Warren Buffett-Backed 3G Capital mulls rival bid for Panera Bread
12 April 2017
Warren Buffett-backed Brazilian private equity firm 3G Capital, is mulling to table a rival bid for US bakery chain Panera Bread Co, which last week agreed to be acquired by JAB Holding Co, the New Post yesterday reported, citing sources close to the situation.
3G Capital, owner of Burger King, Kraft Foods and Tim Hortons, has hired investment bank Lazard to study the possibility of a bid, the report said.
JAB Holding, the investment vehicle of Germany's billionaire Reimann family, had last week struck a deal to buy Panera Bread for $7.2 billion, including debt of $340 million. (See: JAB Holding in pact to buy US bakery chain Panera Bread for $7.2 bn)
Panera has agreed to pay JAB a termination fee of $215 million if it accepts a better offer.
Panera Bread is a bakery-café fast casual restaurant chain operating in the US and Canada employing more than 100,000 people and generates annual revenues of $5 billion.
Founded in 1987, Missouri-based Panera Bread operates more than 2,000 bakery-cafes across the US and Canada selling soups, salads, pasta, sandwiches, bakery items, coffee, teas, smoothies and frozen drinks.
JAB Holding focuses on investments in companies with premium brands in the consumer goods sector.

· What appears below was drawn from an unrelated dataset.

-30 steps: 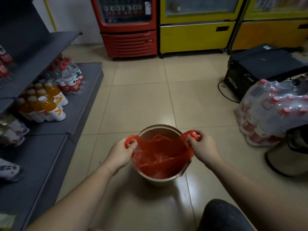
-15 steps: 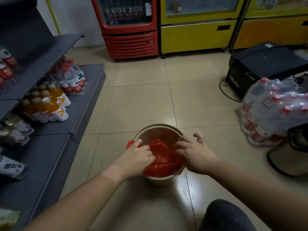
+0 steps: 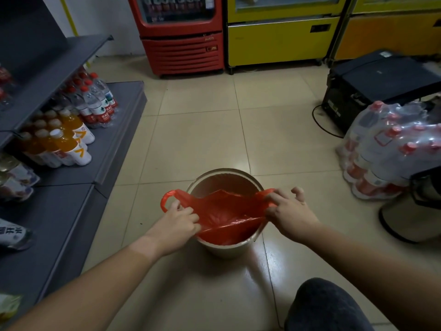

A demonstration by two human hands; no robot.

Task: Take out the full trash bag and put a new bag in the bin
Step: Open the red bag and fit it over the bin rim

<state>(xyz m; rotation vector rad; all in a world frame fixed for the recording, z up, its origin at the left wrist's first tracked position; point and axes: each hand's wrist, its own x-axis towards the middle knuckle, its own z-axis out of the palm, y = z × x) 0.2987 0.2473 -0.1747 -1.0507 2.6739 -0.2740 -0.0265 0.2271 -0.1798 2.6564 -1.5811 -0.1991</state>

The Luxembourg-based group owns controlling stakes in Jacobs Douwe Egberts, Keurig Green Mountain, global beauty products major Coty Inc, luxury goods makers Jimmy Choo, Bally, Belstaff, hygiene and home products giant Reckitt Benckiser, Krispy Kreme Doughnuts Inc, Stumptown Coffee Roasters, among others.
A successful deal would see JAB selling Caribou and Pete's coffee at Panera.
3G Capital is best known for teaming up with Warren Buffett's investment firm Berkshire Hathaway for acquiring Burger King, Tim Hortons, and Kraft Foods.
3G Capital, co-founded by Brazilian billionaire Jorge Paulo Lemann, is also well known for two reasons – for buying well known brands in the US food industry, and for maximising profit through a process called ''zero-cost budgeting,'' where every division of a company must justify its costs every financial year.